Everyone was certain they were now close to finding Affray, but they could not be certain and as Subsmash rescue ships headed to the area at full speed, Raw issued the following signal from HMS Dolphin:

1.  If not already done, a buoy is to be dropped accurately over the submarine.

2.  When ordered, carry out following organisation for picking up survivors –

a.  HMS Battleaxe to illuminate buoy.

b.  All ships send all available pulling boats to vicinity of buoy.

c.  Ships to remain in a circle not less than half a mile from the buoy and illuminate water as necessary.

d.  Reclaim to be stationed downwind and burn NUC light.

e.  All survivors to be taken to Reclaim.

3.  Delay is not – repeat not – acceptable. Escape should commence as soon as sufficient ships are available to ensure picking up survivors.
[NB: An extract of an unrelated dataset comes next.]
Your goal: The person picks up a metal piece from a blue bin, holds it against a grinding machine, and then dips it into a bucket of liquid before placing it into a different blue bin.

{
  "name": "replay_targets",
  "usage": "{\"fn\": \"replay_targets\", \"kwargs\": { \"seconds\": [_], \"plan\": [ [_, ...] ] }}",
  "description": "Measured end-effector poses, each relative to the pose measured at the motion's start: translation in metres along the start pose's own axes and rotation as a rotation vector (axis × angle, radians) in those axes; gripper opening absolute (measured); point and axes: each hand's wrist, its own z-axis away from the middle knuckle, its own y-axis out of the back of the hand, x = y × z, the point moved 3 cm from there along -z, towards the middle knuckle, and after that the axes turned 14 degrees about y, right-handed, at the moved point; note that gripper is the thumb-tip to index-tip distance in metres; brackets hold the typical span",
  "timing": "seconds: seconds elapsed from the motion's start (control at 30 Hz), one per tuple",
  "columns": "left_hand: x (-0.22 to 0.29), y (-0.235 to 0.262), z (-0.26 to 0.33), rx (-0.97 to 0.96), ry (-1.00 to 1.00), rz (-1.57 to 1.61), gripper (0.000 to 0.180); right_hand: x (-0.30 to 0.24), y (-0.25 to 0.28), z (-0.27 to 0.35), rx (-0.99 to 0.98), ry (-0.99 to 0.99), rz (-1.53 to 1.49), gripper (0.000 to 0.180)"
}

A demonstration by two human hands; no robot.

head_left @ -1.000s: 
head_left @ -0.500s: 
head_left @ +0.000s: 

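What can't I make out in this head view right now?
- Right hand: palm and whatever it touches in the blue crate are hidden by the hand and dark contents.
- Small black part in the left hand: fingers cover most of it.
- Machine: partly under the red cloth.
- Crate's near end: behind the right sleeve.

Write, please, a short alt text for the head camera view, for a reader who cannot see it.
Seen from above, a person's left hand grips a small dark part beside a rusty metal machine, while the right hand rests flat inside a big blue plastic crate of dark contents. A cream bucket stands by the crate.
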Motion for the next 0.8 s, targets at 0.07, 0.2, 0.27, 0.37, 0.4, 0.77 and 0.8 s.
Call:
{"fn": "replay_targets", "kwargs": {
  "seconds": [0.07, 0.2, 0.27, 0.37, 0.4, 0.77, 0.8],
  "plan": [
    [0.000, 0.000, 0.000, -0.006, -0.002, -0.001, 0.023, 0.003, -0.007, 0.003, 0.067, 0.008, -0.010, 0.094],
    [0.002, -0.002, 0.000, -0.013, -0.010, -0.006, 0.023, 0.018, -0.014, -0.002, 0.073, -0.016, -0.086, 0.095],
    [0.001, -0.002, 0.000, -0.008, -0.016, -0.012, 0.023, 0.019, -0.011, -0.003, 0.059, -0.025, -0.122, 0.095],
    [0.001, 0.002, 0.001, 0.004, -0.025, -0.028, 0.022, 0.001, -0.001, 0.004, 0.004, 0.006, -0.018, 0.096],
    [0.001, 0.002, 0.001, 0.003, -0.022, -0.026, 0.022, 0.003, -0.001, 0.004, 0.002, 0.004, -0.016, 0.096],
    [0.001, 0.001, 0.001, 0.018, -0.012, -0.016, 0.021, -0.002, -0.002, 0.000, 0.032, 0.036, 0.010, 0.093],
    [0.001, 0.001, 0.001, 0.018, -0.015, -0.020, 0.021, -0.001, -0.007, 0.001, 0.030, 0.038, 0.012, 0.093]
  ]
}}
Raw urged Sirdar and Tintagel Castle to continue their attempts to establish contact with Affray and discover the extent of damage and flooding to the submarine.

At 0204 hours, Commander-in-Chief Portsmouth, Sir Arthur Power, made the bold move of sending the following signal to the Admiralty in London for circulation to the press:

Communication has been established by signal with Affray. The submarine is apparently stuck on the bottom in 33 fathoms of water. Searching vessels are concentrating on the position of the sunken submarine. The necessary signals to ships in the vicinity have been made to give the best chances of rescuing any men who leave Affray by escape apparatus.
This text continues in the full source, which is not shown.